__Data below__:
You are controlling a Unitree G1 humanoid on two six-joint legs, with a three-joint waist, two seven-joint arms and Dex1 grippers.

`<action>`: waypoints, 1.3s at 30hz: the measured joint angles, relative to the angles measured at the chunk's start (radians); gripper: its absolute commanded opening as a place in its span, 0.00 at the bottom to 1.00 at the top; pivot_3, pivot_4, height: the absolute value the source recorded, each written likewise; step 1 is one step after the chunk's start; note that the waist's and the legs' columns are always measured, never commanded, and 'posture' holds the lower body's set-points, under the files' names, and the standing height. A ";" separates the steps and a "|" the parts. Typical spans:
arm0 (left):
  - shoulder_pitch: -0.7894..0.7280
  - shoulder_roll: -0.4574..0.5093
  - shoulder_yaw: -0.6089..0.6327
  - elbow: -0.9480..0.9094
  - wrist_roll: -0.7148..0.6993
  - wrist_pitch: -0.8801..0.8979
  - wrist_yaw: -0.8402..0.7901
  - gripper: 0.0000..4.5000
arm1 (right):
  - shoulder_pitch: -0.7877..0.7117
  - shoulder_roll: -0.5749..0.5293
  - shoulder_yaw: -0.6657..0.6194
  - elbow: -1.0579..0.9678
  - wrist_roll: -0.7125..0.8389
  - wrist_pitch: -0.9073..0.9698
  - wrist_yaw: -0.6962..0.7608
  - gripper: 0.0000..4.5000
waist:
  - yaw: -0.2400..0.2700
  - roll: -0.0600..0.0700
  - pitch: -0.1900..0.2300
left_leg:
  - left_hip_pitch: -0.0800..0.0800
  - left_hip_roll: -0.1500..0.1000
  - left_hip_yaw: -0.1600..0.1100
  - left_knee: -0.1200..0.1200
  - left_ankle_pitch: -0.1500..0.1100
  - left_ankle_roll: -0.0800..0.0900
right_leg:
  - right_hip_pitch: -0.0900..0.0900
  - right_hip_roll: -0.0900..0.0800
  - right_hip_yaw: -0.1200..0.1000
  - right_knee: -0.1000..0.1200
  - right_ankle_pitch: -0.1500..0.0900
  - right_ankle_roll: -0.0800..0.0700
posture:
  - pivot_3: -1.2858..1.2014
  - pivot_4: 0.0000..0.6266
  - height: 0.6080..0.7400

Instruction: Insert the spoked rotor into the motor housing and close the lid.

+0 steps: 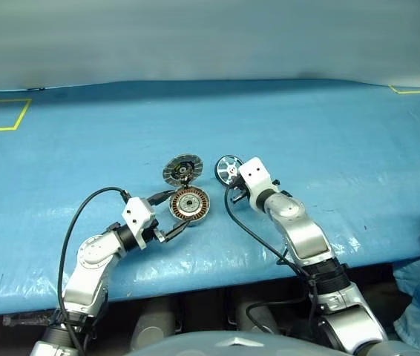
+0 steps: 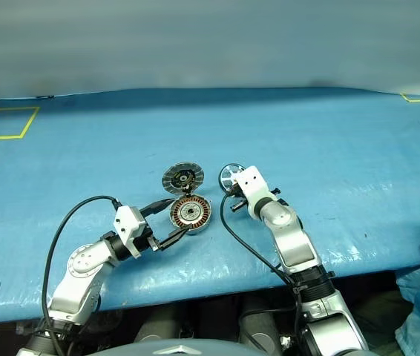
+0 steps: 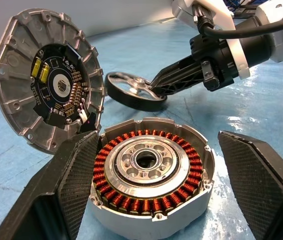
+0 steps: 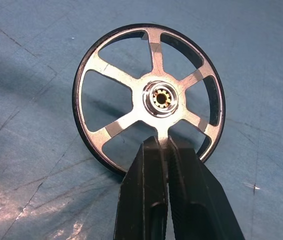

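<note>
Copper windings fill motor housing (image 3: 151, 175), lid (image 3: 49, 85) open; left gripper (image 3: 151, 200) spread wide around it; right gripper (image 4: 167, 150) pinches spoked rotor (image 4: 149, 97).

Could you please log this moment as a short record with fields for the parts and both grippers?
spoked rotor: on the blue table, one spoke pinched
right gripper: shut on the rotor
motor housing: open, windings showing
lid: raised, inner face showing
left gripper: open, fingers either side of the housing

Bright, even overhead light; glare patches on the blue table cover (image 1: 329, 245); soft, hazy far background.
</note>
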 measured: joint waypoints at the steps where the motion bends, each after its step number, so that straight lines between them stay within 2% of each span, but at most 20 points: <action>1: 0.001 0.000 0.000 0.000 0.000 0.000 0.000 0.91 | 0.005 0.003 -0.006 -0.007 0.003 0.003 0.000 0.01 | 0.001 0.000 0.000 | 0.000 0.000 0.000 0.000 0.000 0.000 | 0.000 0.000 0.000 0.000 0.000 0.000 | 0.52 0.24 1.00; 11: 0.006 -0.004 0.000 0.003 0.000 -0.004 0.004 0.91 | 0.095 0.068 -0.118 -0.124 0.096 0.046 -0.024 0.01 | 0.004 0.001 0.000 | -0.003 0.000 0.000 0.000 0.000 0.000 | -0.001 0.000 0.000 0.000 0.000 0.000 | 0.52 0.24 1.00; 16: 0.003 -0.010 0.001 0.011 0.000 -0.006 0.003 0.91 | 0.148 0.093 -0.211 -0.235 0.204 0.050 -0.007 0.01 | 0.005 0.001 0.001 | -0.004 0.000 0.000 -0.001 0.000 0.000 | 0.000 0.000 0.000 0.000 0.000 0.000 | 0.52 0.24 1.00; 20: 0.003 -0.022 0.000 0.026 0.000 -0.018 -0.002 0.91 | 0.186 0.117 -0.281 -0.287 0.307 0.055 0.007 0.01 | 0.005 0.001 0.001 | -0.004 0.000 0.000 -0.001 0.000 0.000 | 0.000 0.000 0.000 0.000 -0.001 0.001 | 0.52 0.24 1.00; 28: 0.017 -0.024 0.001 0.048 -0.008 -0.037 -0.027 0.91 | 0.271 0.212 -0.401 -0.355 0.677 0.148 0.088 0.01 | 0.004 0.001 0.001 | -0.003 0.000 0.000 -0.002 0.000 0.000 | -0.002 0.000 0.000 0.000 -0.001 0.001 | 0.52 0.24 1.00; 33: 0.018 -0.021 0.008 0.048 -0.031 -0.045 -0.048 0.91 | 0.292 0.209 -0.386 -0.385 0.802 0.204 0.095 0.01 | 0.004 0.001 0.001 | -0.003 0.000 0.000 -0.002 -0.001 0.000 | -0.004 -0.001 0.000 -0.001 0.000 -0.001 | 0.52 0.24 1.00; 39: 0.028 -0.018 0.025 0.051 -0.037 -0.056 -0.068 0.91 | 0.311 0.096 -0.235 -0.401 0.735 0.215 0.097 0.01 | 0.004 0.001 0.001 | -0.003 0.000 0.000 -0.002 -0.001 0.000 | -0.004 -0.001 0.000 -0.001 0.000 -0.002 | 0.52 0.24 1.00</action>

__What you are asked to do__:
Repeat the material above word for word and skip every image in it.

__Final answer__:
You are controlling a Unitree G1 humanoid on two six-joint legs, with a three-joint waist, two seven-joint arms and Dex1 grippers.

`<action>`: waypoints, 1.3s at 30hz: the measured joint angles, relative to the angles measured at the chunk's start (radians); gripper: its absolute commanded opening as a place in its span, 0.00 at the bottom to 1.00 at the top; pivot_3, pivot_4, height: the absolute value the source recorded, each written likewise; step 1 is one step after the chunk's start; note that the waist's and the legs' columns are always measured, never commanded, and 'posture' holds the lower body's set-points, under the files' names, and the standing height. A ";" separates the steps and a "|" the parts. Typical spans:
arm0 (left):
  - shoulder_pitch: -0.7894..0.7280
  - shoulder_roll: -0.4574..0.5093
  - shoulder_yaw: -0.6089..0.6327
  - elbow: -0.9480..0.9094
  - wrist_roll: -0.7148..0.6993
  - wrist_pitch: -0.8801..0.8979
  - wrist_yaw: -0.8402..0.7901
  - gripper: 0.0000..4.5000
arm1 (right):
  - shoulder_pitch: -0.7877..0.7117
  - shoulder_roll: -0.5749..0.5293
  - shoulder_yaw: -0.6657..0.6194
  - elbow: -1.0579..0.9678
  - wrist_roll: -0.7125..0.8389
  - wrist_pitch: -0.9073..0.9698
  - wrist_yaw: -0.6962..0.7608
  - gripper: 0.0000..4.5000
waist:
  - yaw: -0.2400..0.2700
  - roll: -0.0600..0.0700
  - pitch: -0.1900..0.2300
left_leg:
  - left_hip_pitch: -0.0800..0.0800
  - left_hip_roll: -0.1500..0.1000
  - left_hip_yaw: -0.1600..0.1100
  - left_knee: -0.1200..0.1200
  - left_ankle_pitch: -0.1500..0.1100
  - left_ankle_roll: -0.0800..0.0900
right_leg:
  - right_hip_pitch: -0.0900..0.0900
  - right_hip_roll: -0.0900..0.0800
  - right_hip_yaw: -0.1200..0.1000
  - right_knee: -0.1000..0.1200
  - right_ankle_pitch: -0.1500..0.0900
  - right_ankle_roll: -0.0800..0.0700
posture:
  - pivot_3: -1.2858..1.2014
  - pivot_4: 0.0000..0.6266
  - height: 0.6080..0.7400

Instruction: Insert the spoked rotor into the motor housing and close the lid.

+0 steps: 
+0 steps: 
+0 steps: 
+0 steps: 

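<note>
Copper windings fill motor housing (image 3: 151, 175), lid (image 3: 49, 85) open; left gripper (image 3: 151, 200) spread wide around it; right gripper (image 4: 167, 150) pinches spoked rotor (image 4: 149, 97).

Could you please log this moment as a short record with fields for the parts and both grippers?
spoked rotor: on the blue table, one spoke pinched
right gripper: shut on the rotor
motor housing: open, windings showing
lid: raised, inner face showing
left gripper: open, fingers either side of the housing

Bright, even overhead light; glare patches on the blue table cover (image 1: 329, 245); soft, hazy far background.
</note>
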 measured: joint waypoints at the steps where the motion bends, each after its step number, so that straight lines between them stay within 2% of each span, but at most 20 points: <action>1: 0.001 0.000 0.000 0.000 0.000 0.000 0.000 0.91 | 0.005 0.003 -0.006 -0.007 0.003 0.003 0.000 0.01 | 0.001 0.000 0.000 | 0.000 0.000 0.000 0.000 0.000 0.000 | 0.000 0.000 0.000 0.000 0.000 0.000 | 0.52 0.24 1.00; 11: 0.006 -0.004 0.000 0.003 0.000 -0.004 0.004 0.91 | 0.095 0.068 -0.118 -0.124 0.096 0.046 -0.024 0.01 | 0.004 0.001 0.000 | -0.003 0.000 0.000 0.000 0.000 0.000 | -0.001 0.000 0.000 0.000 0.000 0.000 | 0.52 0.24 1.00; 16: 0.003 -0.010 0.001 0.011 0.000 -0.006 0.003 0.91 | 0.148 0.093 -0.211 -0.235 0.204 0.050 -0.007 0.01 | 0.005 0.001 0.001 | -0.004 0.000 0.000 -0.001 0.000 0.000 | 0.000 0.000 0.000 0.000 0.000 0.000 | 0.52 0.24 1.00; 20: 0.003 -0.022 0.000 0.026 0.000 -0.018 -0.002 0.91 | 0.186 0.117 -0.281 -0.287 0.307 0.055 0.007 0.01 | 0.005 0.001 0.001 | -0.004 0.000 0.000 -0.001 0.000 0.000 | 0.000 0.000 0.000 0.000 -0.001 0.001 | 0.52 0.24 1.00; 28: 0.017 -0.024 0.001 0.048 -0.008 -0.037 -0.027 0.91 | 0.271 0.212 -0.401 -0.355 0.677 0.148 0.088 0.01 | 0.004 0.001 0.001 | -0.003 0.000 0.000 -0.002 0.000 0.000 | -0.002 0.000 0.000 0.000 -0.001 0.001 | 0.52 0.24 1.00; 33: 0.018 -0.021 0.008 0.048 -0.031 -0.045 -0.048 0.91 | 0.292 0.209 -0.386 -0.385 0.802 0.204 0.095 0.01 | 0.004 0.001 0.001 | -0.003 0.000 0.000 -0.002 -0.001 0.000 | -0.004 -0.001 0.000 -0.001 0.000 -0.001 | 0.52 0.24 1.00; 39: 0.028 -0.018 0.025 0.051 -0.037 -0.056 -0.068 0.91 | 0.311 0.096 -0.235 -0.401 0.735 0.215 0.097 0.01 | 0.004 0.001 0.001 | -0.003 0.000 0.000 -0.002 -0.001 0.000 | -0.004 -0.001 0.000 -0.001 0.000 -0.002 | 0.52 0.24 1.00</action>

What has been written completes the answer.